As for her future, Gerschenson described her outlook as positive and bright.
Bilfinger’s discovery that a team approach changes the survival odds arrives at a time when experts at the National Cancer Institute, the American Cancer Society and American Society of Clinical Oncology are encouraging cancer researchers to find ways to improve survival for lethal forms of cancer.
Lung cancer remains the leading cause of cancer death not only in the United States, but globally, according to the World Health Organization. It’s a disease fraught with recurrences, metastases, and as a result, high mortality. An ugly stigma has been cast over the cancer by an unyielding public convinced that patients bring the disease on themselves.
The new care model can help turn an important statistical corner for lung cancer — if it gains wider acceptance, the Stony Brook team hopes.
Barbara Nemesure, one of Bilfinger's collaborators, calls the care method a "one-stop shop" and attributes patients' emotional boost to the navigator who helps ease them into the care model.
“This is someone who will hold the patient’s hand if they need that or give them a hug or provide a shoulder to cry on,” Nemesure said.

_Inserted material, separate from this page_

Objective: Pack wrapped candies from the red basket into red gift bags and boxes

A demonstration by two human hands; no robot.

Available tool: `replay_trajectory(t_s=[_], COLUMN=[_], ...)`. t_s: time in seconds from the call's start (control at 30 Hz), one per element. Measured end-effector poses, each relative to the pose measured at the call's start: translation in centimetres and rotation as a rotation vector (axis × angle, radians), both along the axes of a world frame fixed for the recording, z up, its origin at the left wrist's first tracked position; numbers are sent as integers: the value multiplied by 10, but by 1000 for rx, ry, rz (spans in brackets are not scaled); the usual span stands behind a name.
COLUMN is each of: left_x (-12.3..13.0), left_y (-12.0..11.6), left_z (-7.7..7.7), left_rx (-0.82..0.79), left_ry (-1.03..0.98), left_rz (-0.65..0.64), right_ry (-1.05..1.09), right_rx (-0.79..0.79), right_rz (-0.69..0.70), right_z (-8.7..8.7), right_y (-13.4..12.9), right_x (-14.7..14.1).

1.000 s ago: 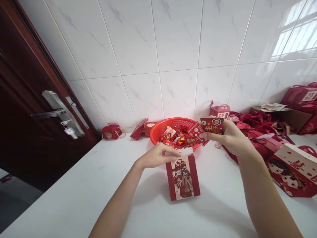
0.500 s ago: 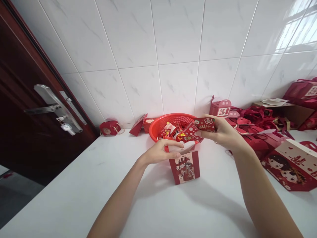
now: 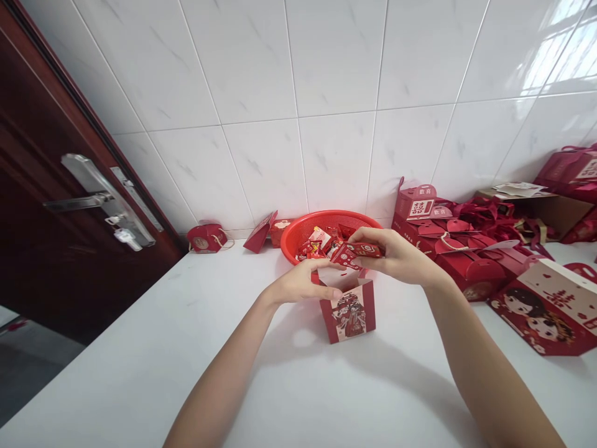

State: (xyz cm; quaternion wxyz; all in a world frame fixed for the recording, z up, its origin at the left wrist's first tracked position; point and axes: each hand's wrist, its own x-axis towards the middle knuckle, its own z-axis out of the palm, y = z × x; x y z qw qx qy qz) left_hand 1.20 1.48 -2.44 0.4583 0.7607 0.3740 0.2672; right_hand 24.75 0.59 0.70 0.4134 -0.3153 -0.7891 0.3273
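Note:
A red paper candy box [image 3: 349, 316] with a printed couple on its front stands upright on the white table, its top open. My left hand [image 3: 301, 283] grips the box's upper left edge, thumb on the front and fingers behind. Just above the opening, my right hand [image 3: 394, 252] is closed on red candy packets [image 3: 352, 252], pinched between thumb and fingers; how many I cannot tell. Behind the box sits a red plastic basket [image 3: 290, 239] with wrapped candies [image 3: 318, 242] in it, partly hidden by both hands.
Several red gift boxes [image 3: 471, 264] crowd the right side, with a larger couple-printed box [image 3: 548, 311] in front. A small red box [image 3: 206, 238] and a tilted red card box [image 3: 260, 233] stand by the tiled wall [image 3: 336, 162]. At left is a dark door [image 3: 60, 186].
My right hand has moved left and slightly down with the candy packets, from beside the basket to over the box opening. My left hand stays on the box.

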Motion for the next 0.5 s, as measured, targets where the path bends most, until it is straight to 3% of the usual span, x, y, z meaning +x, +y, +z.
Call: replay_trajectory(t_s=[0.13, 0.33, 0.5], left_x=[0, -1, 0], left_y=[0, -2, -2], left_z=[0, 4, 4], left_rx=[19, -116, -61], left_ry=[-41, 77, 62], left_rz=[7, -54, -80], right_ry=[-20, -134, -213], right_rx=[29, 50, 32], right_rz=[-4, 48, 76], right_z=[-1, -4, -8], right_y=[0, 2, 5], right_x=[0, -3, -5])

The navigator also helps patients fill out the daunting paperwork that often accompanies a cancer diagnosis. Even though the navigator is on hand for TLC, no one team member is more prominent than the others, Nemesure said.
“I think it’s the combination of everything,” Nemesure said. “The fact that you as a patient have all these great minds in the room at the same time is really helpful.
“We talk about survival in this program. We like to talk to our patients about the fact that they are going to live, and they are not going to die.”
Other forms of cancer already have shown a survival benefit from the multidisciplinary approach.
Breast cancer programs at Memorial Sloan Kettering Cancer Center in Manhattan and M.D. Cancer Center in Houston were in the vanguard of advancing the model in the 1990s. The approach long since has been the norm.
Dr. Diane M. Simeone, director of the Pancreatic Cancer Center at NYU’s Perlmutter Cancer Center, told Newsday last fall that multidisciplinary care will help dramatically improve outcomes for patients with that malignancy, considered one of the most lethal cancers.